Large magnetic anisotropy and its strain modulation in two-dimensional intrinsic ferromagnetic monolayer RuO2 and OsO2

As a promising candidate suitable for applications in spintronic devices at the nanoscale and in high-density data storage, two-dimensional (2D) intrinsic ferromagnetic materials with magnetic anisotropy (MA) have been experimentally demonstrated in the last year. Monolayer RuO2 and OsO2 hold great potential for achieving large MA due to the strong spin–orbit coupling (SOC) interactions of Ru and Os. Using first-principles calculations, we systematically investigate the stability, electronic structure and magnetic properties of monolayer 1T-RuO2 and 1T-OsO2 and explore the effects of strain on their electronic structure and magnetic properties.

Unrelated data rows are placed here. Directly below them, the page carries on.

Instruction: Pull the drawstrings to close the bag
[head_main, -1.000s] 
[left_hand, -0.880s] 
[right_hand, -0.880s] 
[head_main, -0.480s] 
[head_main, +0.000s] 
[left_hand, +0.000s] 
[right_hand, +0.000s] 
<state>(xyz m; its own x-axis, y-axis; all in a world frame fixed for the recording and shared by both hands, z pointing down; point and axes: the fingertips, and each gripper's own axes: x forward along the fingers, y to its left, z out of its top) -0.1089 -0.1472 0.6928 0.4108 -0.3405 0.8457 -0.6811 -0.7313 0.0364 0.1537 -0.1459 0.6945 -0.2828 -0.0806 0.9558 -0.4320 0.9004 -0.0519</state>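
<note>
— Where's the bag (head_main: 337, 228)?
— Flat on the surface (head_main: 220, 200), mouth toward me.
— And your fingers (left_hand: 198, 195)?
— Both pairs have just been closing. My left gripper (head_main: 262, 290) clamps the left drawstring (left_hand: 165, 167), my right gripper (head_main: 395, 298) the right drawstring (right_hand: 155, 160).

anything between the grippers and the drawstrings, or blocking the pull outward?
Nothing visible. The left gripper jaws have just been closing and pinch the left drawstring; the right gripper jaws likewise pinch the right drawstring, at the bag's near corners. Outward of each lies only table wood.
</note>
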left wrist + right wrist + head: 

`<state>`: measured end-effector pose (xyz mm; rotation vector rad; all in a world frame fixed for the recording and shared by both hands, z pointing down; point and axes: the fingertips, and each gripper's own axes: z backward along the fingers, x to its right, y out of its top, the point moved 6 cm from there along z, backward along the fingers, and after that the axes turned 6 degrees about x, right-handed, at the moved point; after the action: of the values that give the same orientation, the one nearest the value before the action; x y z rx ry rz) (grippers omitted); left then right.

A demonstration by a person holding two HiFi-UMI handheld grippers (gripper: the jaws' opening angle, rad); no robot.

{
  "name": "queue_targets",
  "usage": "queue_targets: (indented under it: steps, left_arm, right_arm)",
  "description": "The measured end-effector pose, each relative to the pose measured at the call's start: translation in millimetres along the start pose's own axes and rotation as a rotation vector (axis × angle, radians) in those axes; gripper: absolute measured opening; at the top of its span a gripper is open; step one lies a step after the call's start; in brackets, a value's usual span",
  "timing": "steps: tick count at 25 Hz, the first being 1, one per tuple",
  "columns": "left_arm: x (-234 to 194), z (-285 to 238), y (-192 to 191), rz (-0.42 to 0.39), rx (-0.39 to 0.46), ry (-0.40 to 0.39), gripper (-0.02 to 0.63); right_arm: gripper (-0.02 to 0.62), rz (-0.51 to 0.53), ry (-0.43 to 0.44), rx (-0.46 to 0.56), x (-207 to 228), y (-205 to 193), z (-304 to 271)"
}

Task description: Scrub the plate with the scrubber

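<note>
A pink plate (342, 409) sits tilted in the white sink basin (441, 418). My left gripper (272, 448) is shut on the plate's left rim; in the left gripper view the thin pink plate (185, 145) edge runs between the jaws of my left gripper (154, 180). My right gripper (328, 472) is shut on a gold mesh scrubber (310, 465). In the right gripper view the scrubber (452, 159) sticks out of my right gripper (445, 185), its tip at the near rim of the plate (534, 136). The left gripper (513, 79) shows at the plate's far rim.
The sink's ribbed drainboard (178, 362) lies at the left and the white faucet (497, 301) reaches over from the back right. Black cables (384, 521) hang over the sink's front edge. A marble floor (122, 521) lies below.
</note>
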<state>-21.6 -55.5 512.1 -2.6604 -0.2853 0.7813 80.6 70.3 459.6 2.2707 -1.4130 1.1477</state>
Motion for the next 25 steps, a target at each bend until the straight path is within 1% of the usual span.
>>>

It is found that both monolayer 1T-RuO2 and 1T-OsO2 are 2D intrinsic ferromagnetic materials with large MA. In particular, the magnetic anisotropy energy (MAE) of monolayer 1T-OsO2 is as high as −42.67 meV per unit cell and its Curie temperature is much higher than the liquid-nitrogen temperature. It is worth noting that the large MA of monolayer 1T-OsO2 is significantly enhanced by tensile strain. By analyzing the density of states and the d orbital-resolved MAE of Os and Ru atoms based on second-order perturbation theory, it is revealed that the large MAE of monolayer 1T-RuO2 and 1T-OsO2 is mainly contributed by the matrix element differences between the opposite-spin dxy and dx2−y2 orbitals of Ru and Os atoms, and the tensile strain induced enhancement of monolayer 1T-OsO2 mainly originates from the change in contributions to the MA from the matrix element differences between the dyz and dz2 orbitals of Os atoms from zero to negative. Our results indicate that monolayer 1T-RuO2 and especially monolayer 1T-OsO2 are promising candidates suitable for applications in spintronic devices at the nanoscale and in high-density data storage.